To ensure an accentuation of student’s conceptual knowledge when solving the tasks (Braithwaite & Sprague, 2021), we included non-routine tasks in the form of constructions based only on diagonal properties (as in Kabaca, 2017). This decision proved to be a key one for the subsequent data analysis, as it enabled us to distinguish displays of prototypical reasoning (e.g., when the respondent referred only to properties of sides and angles) from argumentation based on a decomposition of the shape into one-dimensional constituent parts and on properties registered by them (Duval, 2006).

The redesigned answer sheet (Sect. 3.4) is less open than the former one, as a list of properties to consider is offered within the sheet. In the former sheet, respondents had to come up with the properties themselves. However, the main focus of our analysis is not on the selection of the properties from the list, but on the justifications provided by respondents beside them. The justifications contained most information relevant to (sub)categories and (sub)dimensions of conceptual knowledge, especially knowledge of structures and knowledge of principles. Respondents with weak knowledge could have their work made easier thanks to the list of properties, but the weaknesses then showed up in the justifications. Justifications that described merely the selected property or reasoned prototypically (e.g., D04 in Table 2) were assigned categories corresponding to knowledge of classifications.

6 Conclusions and applications

The combination of substantive and theoretical coding (Holton, 2007) makes the assessment framework applicable in both educational research and practice. We verified the variables and subcategories with four cohorts of participants and not only could they unambiguously be assigned to everyone but also covered all three dimensions of conceptual knowledge (Table 6). The main limitation is the usual with qualitative research: the impossibility of generalizing participant-related results or making group comparisons based on them.

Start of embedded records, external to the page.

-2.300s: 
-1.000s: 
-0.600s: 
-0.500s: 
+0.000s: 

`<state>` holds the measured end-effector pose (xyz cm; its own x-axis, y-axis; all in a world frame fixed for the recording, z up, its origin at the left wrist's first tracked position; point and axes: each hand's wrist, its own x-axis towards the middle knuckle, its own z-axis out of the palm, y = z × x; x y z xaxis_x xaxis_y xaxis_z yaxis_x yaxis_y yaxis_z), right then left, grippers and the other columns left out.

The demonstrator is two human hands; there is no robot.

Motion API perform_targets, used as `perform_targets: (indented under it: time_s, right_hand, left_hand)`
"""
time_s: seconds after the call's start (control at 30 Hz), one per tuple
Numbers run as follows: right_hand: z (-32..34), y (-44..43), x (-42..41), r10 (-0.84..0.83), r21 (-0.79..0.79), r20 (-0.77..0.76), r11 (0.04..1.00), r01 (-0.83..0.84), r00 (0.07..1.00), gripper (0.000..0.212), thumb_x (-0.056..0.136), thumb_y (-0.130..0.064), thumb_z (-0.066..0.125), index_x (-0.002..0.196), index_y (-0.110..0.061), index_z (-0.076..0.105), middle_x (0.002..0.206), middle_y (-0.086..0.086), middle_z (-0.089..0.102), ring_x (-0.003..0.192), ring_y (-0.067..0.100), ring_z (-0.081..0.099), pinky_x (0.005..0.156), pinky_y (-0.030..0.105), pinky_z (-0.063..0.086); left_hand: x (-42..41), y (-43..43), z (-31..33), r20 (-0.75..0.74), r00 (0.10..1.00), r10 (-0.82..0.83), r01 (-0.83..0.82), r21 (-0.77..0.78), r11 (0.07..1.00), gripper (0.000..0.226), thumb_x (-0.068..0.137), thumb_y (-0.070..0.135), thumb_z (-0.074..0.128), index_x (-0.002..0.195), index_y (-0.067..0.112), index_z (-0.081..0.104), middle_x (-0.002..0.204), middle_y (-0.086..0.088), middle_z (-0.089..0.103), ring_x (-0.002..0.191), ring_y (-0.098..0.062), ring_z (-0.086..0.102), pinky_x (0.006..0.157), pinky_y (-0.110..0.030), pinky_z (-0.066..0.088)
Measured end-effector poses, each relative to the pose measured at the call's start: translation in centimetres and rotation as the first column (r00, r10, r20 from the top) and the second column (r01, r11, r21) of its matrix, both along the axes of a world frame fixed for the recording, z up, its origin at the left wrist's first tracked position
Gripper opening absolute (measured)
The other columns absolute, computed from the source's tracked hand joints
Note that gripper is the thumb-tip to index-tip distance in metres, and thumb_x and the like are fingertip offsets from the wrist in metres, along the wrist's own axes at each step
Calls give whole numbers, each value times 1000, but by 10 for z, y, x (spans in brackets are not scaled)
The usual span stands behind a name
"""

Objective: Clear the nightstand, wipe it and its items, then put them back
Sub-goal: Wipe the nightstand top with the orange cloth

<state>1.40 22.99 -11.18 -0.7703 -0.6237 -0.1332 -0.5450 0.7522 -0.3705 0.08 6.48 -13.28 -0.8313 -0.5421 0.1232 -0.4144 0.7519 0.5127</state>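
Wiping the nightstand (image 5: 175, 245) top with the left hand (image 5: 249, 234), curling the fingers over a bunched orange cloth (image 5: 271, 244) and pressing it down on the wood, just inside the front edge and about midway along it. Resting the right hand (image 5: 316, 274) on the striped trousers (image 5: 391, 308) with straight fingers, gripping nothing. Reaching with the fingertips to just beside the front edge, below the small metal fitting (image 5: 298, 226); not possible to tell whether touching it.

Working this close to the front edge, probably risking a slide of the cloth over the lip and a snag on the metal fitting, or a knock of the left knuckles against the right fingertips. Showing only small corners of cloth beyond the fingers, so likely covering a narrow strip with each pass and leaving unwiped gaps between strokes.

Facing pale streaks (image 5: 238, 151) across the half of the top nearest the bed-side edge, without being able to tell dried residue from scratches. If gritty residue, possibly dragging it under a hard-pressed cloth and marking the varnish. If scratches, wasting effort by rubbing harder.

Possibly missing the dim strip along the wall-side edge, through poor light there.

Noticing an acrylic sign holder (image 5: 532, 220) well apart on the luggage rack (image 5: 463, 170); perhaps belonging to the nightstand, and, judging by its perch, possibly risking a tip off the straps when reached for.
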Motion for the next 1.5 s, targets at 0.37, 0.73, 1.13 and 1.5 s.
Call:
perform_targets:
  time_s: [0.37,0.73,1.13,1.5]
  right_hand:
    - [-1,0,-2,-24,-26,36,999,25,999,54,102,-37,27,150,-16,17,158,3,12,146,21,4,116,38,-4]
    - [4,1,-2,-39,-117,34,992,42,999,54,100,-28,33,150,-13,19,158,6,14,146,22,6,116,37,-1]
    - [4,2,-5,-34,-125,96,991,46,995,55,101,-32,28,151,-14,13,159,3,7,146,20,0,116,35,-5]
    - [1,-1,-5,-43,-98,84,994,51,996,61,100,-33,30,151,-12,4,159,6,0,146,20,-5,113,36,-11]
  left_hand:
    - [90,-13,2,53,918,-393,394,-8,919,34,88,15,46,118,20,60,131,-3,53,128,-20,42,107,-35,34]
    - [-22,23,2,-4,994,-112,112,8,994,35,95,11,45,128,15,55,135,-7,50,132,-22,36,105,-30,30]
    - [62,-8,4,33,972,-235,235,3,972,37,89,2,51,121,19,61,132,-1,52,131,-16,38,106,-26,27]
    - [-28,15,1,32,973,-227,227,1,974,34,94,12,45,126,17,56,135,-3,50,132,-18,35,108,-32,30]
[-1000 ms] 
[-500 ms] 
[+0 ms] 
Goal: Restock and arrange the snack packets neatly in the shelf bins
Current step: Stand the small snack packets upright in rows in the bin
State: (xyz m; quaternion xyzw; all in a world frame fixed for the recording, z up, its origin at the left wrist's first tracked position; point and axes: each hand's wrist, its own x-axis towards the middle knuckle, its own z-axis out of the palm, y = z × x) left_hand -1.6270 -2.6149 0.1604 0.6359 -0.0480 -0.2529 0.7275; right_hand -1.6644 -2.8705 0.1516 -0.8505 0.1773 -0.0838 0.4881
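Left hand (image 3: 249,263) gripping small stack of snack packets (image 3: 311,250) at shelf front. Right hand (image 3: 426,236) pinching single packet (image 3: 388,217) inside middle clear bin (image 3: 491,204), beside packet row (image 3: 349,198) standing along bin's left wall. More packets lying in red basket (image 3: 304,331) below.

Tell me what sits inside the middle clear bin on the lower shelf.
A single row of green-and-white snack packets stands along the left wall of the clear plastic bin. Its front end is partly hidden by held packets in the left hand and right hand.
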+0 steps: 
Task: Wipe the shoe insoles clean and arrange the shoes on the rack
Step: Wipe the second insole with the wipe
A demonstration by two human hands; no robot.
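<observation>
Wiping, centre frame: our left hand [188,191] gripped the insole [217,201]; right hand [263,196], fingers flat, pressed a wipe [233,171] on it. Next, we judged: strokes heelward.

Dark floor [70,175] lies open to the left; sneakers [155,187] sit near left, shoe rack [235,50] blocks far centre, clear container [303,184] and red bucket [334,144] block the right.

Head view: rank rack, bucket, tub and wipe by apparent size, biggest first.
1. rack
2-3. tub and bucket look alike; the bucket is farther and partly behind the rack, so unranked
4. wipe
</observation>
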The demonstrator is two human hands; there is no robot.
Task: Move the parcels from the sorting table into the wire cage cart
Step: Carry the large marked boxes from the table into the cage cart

In secondary school education, the framework can serve as a tool for teachers that informs them about conceptual knowledge of their students; the hierarchical nature of variables and subcategories (Table 6) allows long-term developmental focus. With future teachers in our study (group B), we ran the data collection within a didactical course and continued with follow-up activities: the teachers discussed possible classroom implementations of the instrument and the concept of hierarchy of geometric objects, and then posed their own dynamic constructions. In this way, the framework contributed not only to conceptual knowledge as part of content knowledge but also to its pedagogical content knowledge extension.